#### [Input data]

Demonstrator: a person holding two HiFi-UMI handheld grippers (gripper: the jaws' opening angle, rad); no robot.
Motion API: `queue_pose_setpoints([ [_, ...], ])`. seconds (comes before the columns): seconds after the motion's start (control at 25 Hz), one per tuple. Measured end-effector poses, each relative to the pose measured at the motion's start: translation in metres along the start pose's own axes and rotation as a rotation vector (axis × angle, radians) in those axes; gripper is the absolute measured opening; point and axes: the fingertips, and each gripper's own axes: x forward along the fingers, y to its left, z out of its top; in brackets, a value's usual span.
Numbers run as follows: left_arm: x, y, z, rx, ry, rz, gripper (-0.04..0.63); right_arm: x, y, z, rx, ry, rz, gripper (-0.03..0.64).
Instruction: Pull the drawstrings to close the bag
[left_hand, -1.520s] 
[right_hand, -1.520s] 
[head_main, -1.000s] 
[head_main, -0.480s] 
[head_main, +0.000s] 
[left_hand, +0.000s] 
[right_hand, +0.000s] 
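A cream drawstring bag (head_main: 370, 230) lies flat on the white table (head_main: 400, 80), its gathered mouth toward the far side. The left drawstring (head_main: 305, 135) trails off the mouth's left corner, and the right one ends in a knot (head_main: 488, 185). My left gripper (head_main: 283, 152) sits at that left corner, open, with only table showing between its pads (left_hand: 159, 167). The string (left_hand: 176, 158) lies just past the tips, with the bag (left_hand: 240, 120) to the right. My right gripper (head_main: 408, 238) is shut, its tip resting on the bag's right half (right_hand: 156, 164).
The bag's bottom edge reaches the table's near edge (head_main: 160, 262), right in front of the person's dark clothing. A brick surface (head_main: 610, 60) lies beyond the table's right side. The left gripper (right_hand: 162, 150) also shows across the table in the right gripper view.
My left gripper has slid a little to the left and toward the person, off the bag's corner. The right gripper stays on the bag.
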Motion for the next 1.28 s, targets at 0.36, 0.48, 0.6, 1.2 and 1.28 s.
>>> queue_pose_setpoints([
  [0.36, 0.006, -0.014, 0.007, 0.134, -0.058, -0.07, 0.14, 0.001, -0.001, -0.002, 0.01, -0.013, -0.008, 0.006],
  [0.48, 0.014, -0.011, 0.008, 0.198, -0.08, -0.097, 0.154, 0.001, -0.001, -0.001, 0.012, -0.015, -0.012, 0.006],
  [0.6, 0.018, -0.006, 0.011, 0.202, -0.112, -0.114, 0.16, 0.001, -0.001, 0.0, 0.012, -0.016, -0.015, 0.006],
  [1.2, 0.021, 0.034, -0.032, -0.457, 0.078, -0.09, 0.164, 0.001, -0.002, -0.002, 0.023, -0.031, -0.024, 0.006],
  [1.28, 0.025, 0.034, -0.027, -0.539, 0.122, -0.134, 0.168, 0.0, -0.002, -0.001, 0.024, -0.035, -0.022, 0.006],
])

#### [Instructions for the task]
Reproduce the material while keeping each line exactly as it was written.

#### [Solution to the problem]
Demonstrator: a person holding two HiFi-UMI handheld grippers (gripper: the jaws' opening angle, rad); no robot.
Motion API: `queue_pose_setpoints([ [_, ...], ])`. seconds (comes before the columns): seconds after the motion's start (control at 25 Hz), one per tuple. Measured end-effector poses, each relative to the pose measured at the motion's start: translation in metres along the start pose's own axes and rotation as a rotation vector (axis × angle, radians) in those axes; gripper is the absolute measured opening; point and axes: the fingertips, and each gripper's own axes: x forward along the fingers, y to its left, z out of its top; in brackets, a value's usual span.
Numbers run as follows: left_arm: x, y, z, rx, ry, rz, gripper (-0.04..0.63); right_arm: x, y, z, rx, ry, rz, gripper (-0.03..0.64).
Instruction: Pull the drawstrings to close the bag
[left_hand, -1.520s] 
[right_hand, -1.520s] 
[head_main, -1.000s] 
[head_main, -0.480s] 
[head_main, +0.000s] 
[left_hand, +0.000s] 
[right_hand, +0.000s] 
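A cream drawstring bag (head_main: 370, 230) lies flat on the white table (head_main: 400, 80), its gathered mouth toward the far side. The left drawstring (head_main: 305, 135) trails off the mouth's left corner, and the right one ends in a knot (head_main: 488, 185). My left gripper (head_main: 283, 152) sits at that left corner, open, with only table showing between its pads (left_hand: 159, 167). The string (left_hand: 176, 158) lies just past the tips, with the bag (left_hand: 240, 120) to the right. My right gripper (head_main: 408, 238) is shut, its tip resting on the bag's right half (right_hand: 156, 164).
The bag's bottom edge reaches the table's near edge (head_main: 160, 262), right in front of the person's dark clothing. A brick surface (head_main: 610, 60) lies beyond the table's right side. The left gripper (right_hand: 162, 150) also shows across the table in the right gripper view.
My left gripper has slid a little to the left and toward the person, off the bag's corner. The right gripper stays on the bag.
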Motion for the next 1.28 s, targets at 0.36, 0.48, 0.6, 1.2 and 1.28 s.
>>> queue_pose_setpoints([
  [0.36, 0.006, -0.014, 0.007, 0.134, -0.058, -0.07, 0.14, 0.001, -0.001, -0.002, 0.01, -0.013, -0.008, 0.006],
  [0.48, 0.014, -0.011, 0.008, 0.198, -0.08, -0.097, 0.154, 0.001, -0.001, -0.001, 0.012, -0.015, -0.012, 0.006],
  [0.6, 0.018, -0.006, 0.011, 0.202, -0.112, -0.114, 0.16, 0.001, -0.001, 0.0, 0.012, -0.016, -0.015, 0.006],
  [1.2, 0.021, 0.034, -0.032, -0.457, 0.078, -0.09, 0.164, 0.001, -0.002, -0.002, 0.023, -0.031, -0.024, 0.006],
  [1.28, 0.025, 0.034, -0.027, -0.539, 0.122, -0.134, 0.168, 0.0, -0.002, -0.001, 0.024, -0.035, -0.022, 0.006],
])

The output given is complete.